Location
- Hitchmead Road Biggleswade, Bedfordshire, SG18 0NL England

Information
- Type: Community special school
- Established: 2010
- Local authority: Central Bedfordshire
- Department for Education URN: 109739 Tables
- Ofsted: Reports
- Principal: Joe Creswick
- Gender: Coeducational
- Age: 3 to 19
- Website: http://www.ivelvalley.beds.sch.uk/

= Ivel Valley School =

Ivel Valley School is a coeducational special school, located in Biggleswade, Bedfordshire, England.

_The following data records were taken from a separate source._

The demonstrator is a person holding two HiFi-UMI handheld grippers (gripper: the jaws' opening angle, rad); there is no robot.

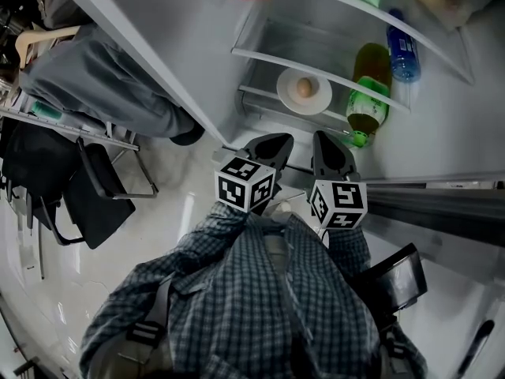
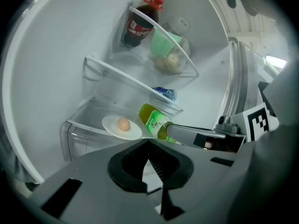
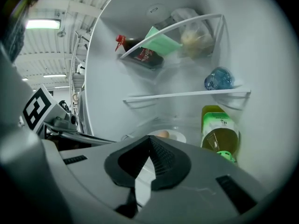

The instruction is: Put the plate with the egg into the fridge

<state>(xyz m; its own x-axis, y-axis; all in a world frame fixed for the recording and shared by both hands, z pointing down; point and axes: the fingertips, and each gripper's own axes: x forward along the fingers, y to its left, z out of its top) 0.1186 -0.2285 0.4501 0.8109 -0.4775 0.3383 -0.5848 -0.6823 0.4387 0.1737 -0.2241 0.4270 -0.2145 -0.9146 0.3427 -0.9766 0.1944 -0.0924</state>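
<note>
While the plate [image 1: 289, 95] with the egg [image 1: 304, 88] rests on a fridge shelf [image 1: 259, 96], upper centre of frame, left tool [image 1: 271, 144] and right tool [image 1: 327, 144] sit just below, both closed, empty, equally near.

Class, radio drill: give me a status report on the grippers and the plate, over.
Left gripper and right gripper shut, empty, outside fridge. Plate with egg sits inside, beside green bottle. Nothing in the way.

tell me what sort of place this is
Likely an office or lab room, in front of an open fridge: plate with egg on a shelf, green bottle beside it, black chair nearby.
</note>
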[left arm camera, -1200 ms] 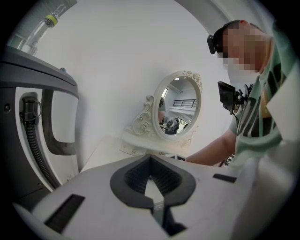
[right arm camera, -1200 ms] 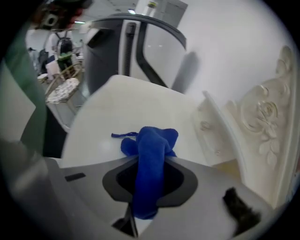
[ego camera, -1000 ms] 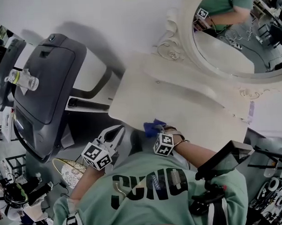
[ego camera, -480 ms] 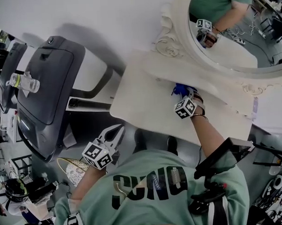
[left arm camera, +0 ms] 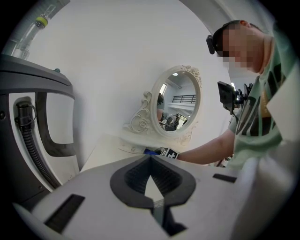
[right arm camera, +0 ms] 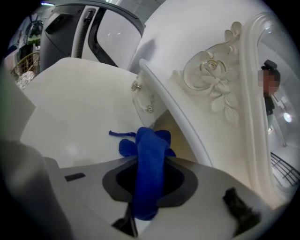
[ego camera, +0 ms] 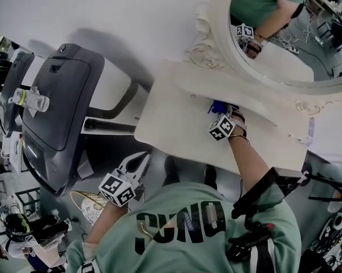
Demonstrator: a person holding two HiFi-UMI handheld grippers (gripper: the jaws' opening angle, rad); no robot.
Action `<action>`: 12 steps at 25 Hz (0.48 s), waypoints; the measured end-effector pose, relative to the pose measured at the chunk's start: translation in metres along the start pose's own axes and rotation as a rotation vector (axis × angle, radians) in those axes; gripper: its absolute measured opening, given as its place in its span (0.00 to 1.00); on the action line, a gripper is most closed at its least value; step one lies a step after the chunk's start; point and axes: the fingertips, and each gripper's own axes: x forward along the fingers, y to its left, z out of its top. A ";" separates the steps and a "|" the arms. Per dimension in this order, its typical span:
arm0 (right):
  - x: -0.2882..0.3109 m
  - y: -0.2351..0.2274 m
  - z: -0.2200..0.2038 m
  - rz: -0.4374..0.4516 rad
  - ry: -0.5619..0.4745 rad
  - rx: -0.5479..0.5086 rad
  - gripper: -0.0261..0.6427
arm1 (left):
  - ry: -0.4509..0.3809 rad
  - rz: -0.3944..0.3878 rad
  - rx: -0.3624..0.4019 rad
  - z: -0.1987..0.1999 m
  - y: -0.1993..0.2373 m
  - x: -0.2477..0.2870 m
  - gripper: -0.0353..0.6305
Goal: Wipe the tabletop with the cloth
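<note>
Cloth [right arm camera: 151, 140]: solid bright blue.
Tabletop [ego camera: 176, 119]: plain cream.
Mirror frame [right arm camera: 213, 77], far right: cream-white, raised rose-and-scroll relief.
Wall [ego camera: 128, 22]: plain white.
Left gripper [left arm camera: 150, 159]: pale grey shell, dark grey ribbed pads.
Right gripper [right arm camera: 143, 161]: same grey pair.
Left marker cube [ego camera: 117, 189], right marker cube [ego camera: 221, 127]: black square codes on white.
Machine [ego camera: 60, 103], far left: dark grey.
Shirt [ego camera: 179, 217], near: mint green, dark lettering.
Basket [ego camera: 86, 206]: gold wire.
</note>
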 end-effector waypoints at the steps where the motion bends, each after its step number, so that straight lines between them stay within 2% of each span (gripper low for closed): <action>1: -0.005 0.008 0.002 0.029 -0.005 -0.028 0.16 | -0.001 -0.004 0.001 0.000 -0.001 0.001 0.05; 4: -0.036 0.048 0.003 0.142 -0.036 -0.103 0.15 | -0.006 -0.019 0.003 0.002 -0.005 0.004 0.05; 7: -0.089 0.116 -0.001 0.318 -0.089 -0.151 0.15 | -0.009 -0.032 0.009 0.004 -0.008 0.009 0.05; 10: -0.142 0.183 -0.010 0.497 -0.127 -0.138 0.15 | -0.012 -0.043 0.017 0.007 -0.011 0.014 0.05; 12: -0.165 0.211 -0.015 0.575 -0.138 -0.109 0.15 | -0.013 -0.051 0.022 0.008 -0.014 0.017 0.05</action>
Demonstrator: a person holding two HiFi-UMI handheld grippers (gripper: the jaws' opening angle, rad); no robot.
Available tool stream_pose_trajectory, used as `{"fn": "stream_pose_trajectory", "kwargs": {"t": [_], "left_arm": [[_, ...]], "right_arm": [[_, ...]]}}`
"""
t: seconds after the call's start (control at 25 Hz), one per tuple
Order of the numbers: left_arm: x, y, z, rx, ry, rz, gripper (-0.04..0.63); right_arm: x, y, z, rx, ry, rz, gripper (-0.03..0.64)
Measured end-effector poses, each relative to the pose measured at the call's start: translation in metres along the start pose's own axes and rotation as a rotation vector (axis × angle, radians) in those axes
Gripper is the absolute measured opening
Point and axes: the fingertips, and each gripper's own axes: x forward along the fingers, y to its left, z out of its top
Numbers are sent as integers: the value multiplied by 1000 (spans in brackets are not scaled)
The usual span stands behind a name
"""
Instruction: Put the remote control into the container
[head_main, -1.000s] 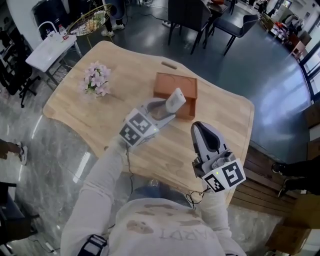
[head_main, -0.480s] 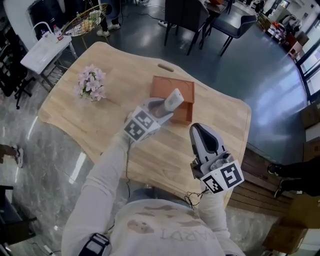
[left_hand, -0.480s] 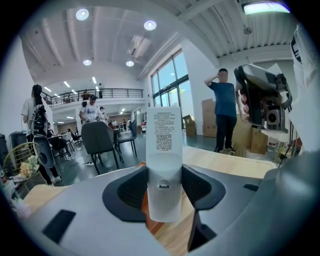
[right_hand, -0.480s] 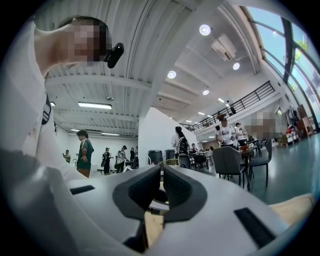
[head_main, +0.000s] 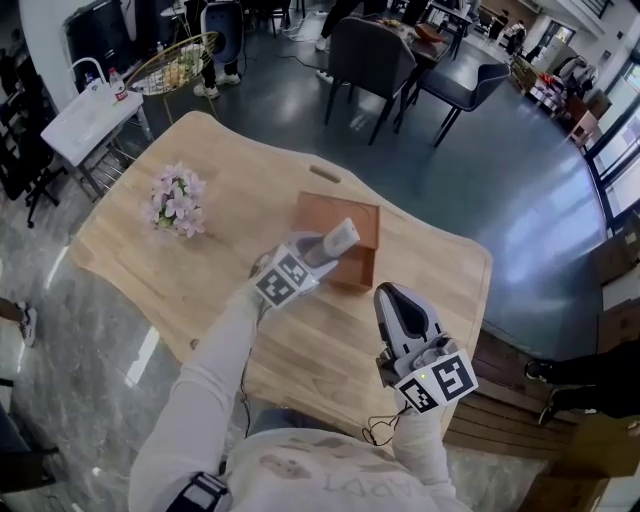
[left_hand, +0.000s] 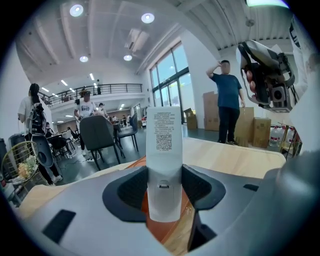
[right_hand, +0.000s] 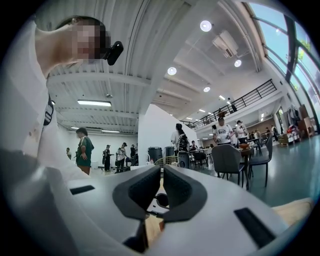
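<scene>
The left tongs (head_main: 320, 250) were clenched on the remote control (head_main: 340, 238), both pads (left_hand: 131, 187) pressing the sides of its lower end. The remote was white and stood tilted, printed back toward the tongs' camera. It hung above the near part of the brown container (head_main: 335, 200), not resting in it, and the container's orange-brown floor showed below the remote between the jaws. The container sat on the wooden counter (head_main: 250, 180), open at the top.

The right tongs (head_main: 393, 295) were held well apart from the container, on the person's side and to its right. Their jaws were drawn together to a thin slit, with nothing between them. A small bunch of pink flowers (head_main: 172, 200) lay on the counter, well to the left of the container.
</scene>
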Motion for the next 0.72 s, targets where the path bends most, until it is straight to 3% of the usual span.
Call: {"fn": "stream_pose_trajectory", "kwargs": {"t": [0.24,0.72], "left_arm": [[31,6,-23,27,73,-7,209],[67,9,-61,172,287,-47,209]], "right_arm": [[-3,-16,-4,-3,7,-17,25],[-8,-45,-9,13,13,-69,25]]}}
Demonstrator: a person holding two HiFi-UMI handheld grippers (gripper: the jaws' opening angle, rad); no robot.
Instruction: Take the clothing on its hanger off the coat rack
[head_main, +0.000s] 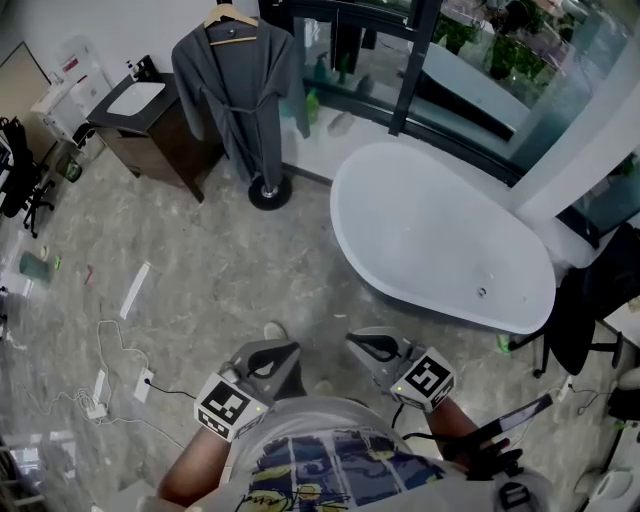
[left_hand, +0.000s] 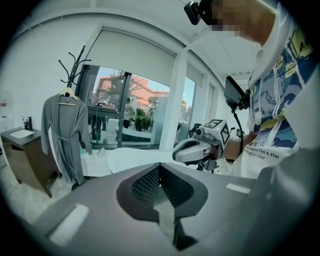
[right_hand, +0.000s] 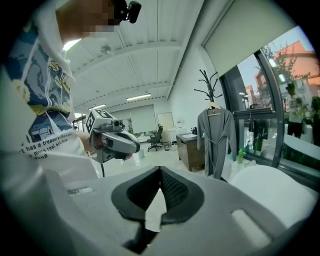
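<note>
— Upper left of the frame, what hangs?
— Grey robe (head_main: 235, 95) on its hanger (head_main: 231, 17), on the coat rack (head_main: 268, 190).
— And the fingers?
— Left gripper (head_main: 278, 352) and right gripper (head_main: 364, 344), bottom centre: clenched, empty. Shirt (right_hand: 45, 145) reads "has a treasure".

Far ahead: robe (head_main: 238, 95) on hanger (head_main: 231, 17), hung on coat rack (head_main: 268, 192) | left of rack: counter (head_main: 160, 150) | right, nearer: bathtub (head_main: 440, 250) | closest in: left claw (head_main: 278, 352) and right claw (head_main: 364, 343) side by side, apart, well short of the rack
</note>
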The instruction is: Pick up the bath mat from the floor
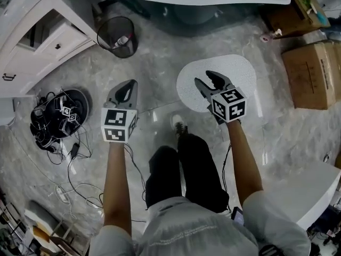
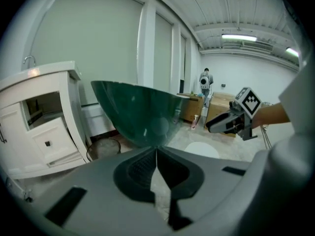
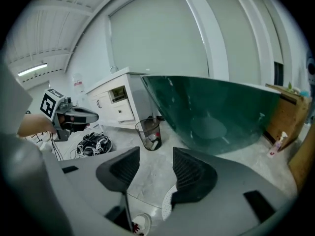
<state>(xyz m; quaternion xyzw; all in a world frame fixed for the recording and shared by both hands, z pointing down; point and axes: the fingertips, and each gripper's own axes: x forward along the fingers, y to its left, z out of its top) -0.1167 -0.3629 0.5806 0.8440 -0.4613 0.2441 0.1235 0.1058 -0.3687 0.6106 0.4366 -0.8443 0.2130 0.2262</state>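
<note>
The white oval bath mat (image 1: pixel 237 71) lies flat on the grey marble floor in front of the tub. In the head view my right gripper (image 1: pixel 204 78) hovers over its left part, jaws apart and empty. In the right gripper view the right gripper (image 3: pixel 155 154) shows floor between its fingers, with the bath mat's edge (image 3: pixel 167 203) below the right finger. My left gripper (image 1: pixel 127 86) is held over bare floor left of the mat, jaws together. In the left gripper view the left gripper (image 2: pixel 156 154) has its pads meeting, and the bath mat (image 2: pixel 202 149) lies beyond.
A dark green bathtub (image 3: pixel 216 117) stands at the far side. A wire waste basket (image 1: pixel 117 36) and a white cabinet (image 1: pixel 37 41) are at the left, a heap of cables (image 1: pixel 53 119) below them. Cardboard boxes (image 1: pixel 311 73) sit at the right. The person's shoe (image 1: pixel 179 124) is near the mat.
</note>
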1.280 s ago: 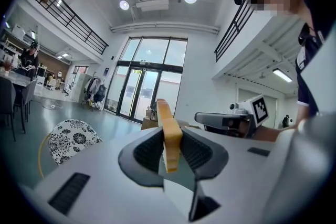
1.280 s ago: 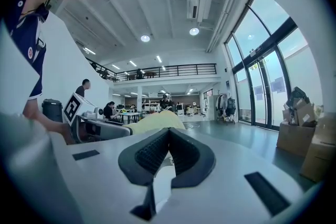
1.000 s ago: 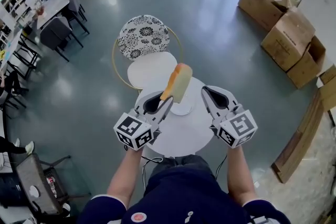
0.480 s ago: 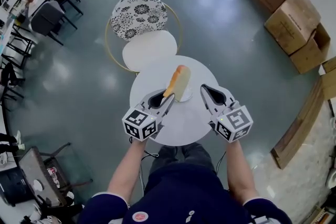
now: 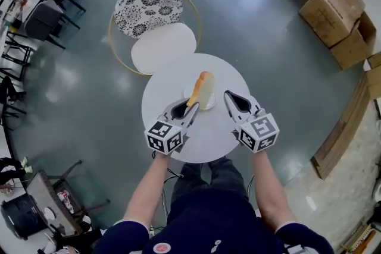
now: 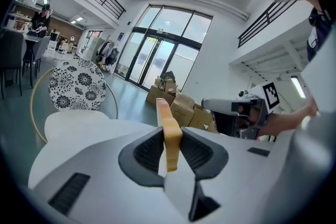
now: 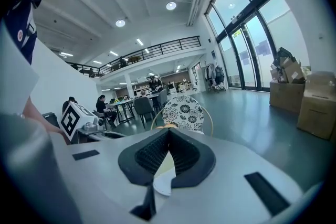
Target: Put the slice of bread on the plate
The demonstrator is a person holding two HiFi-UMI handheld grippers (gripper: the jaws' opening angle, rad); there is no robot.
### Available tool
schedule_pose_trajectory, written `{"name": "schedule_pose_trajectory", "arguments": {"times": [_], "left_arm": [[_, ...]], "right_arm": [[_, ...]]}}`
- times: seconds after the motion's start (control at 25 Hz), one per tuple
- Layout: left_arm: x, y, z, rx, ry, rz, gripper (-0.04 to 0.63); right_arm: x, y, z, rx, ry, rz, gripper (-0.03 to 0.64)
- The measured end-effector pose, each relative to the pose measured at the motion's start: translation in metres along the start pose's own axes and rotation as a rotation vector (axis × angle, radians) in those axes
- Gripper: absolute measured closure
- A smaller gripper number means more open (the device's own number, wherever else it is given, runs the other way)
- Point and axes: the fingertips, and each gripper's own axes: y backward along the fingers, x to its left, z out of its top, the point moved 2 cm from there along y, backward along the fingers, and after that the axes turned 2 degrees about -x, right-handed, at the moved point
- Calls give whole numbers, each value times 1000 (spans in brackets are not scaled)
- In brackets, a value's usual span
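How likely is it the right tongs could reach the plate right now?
Likely yes. The right tongs, shut and empty, are just beside the plate, with nothing between them.

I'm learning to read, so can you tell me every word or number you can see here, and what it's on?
No word or number here can be read.
Cube at the left and cube at the right: black-and-white square patterns only, no letters.
Cardboard boxes: any print is too small to read.
Person's dark shirt: small marks, too small to read.
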Motion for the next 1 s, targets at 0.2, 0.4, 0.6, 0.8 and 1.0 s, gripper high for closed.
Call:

The school accepts pupils from all over the Central Bedfordshire area, and was opened in September 2010 on the site of Sunnyside School.

==History==
Sunnyside School and Hitchmead School were two separate schools for children with different levels of special educational needs. In June 2009, Central Bedfordshire Council launched a consultation on the future of special education provision in the district. The consultation included a proposal to merge the two schools. This was due to Sunnyside School having more pupils attending than the school buildings were designed for, while Hitchmead School had a falling roll call, which has fallen from 87 pupils to 51 in the previous five years.

In December 2009, Central Bedfordshire Council confirmed that a new combined special school would open on the current site of Sunnyside School in September 2010, with most pupils from Sunnyside and Hitchmead Schools transferring to the new school.

==The school today==
The new school formally opened in September 2010 with the name of Ivel Valley School. Various modifications were made to the school site to accommodate the new range of pupils, while the old Hitchmead School site is still used for some educational activities by the school's pupils.

The school is currently for pupils between the ages of 3 and 19 years of age, whose special educational needs fall predominantly within the categories of Severe or Moderate Learning Difficulties. Some pupils may have additional medical, physical or sensory impairments or emotional and behavioural difficulties. All pupils attending the school will have an Education, Health and Care Plan (EHCP).

Following a reorganisation of the school, and additional classrooms being installed, in summer 2018 most pupils between 3 and 16 are now based on the Hitchmead Road site (the School site) and those between 16 and 19 are based at The Baulk (the College site). Some pupils are based in satellite classes at Biggleswade Academy.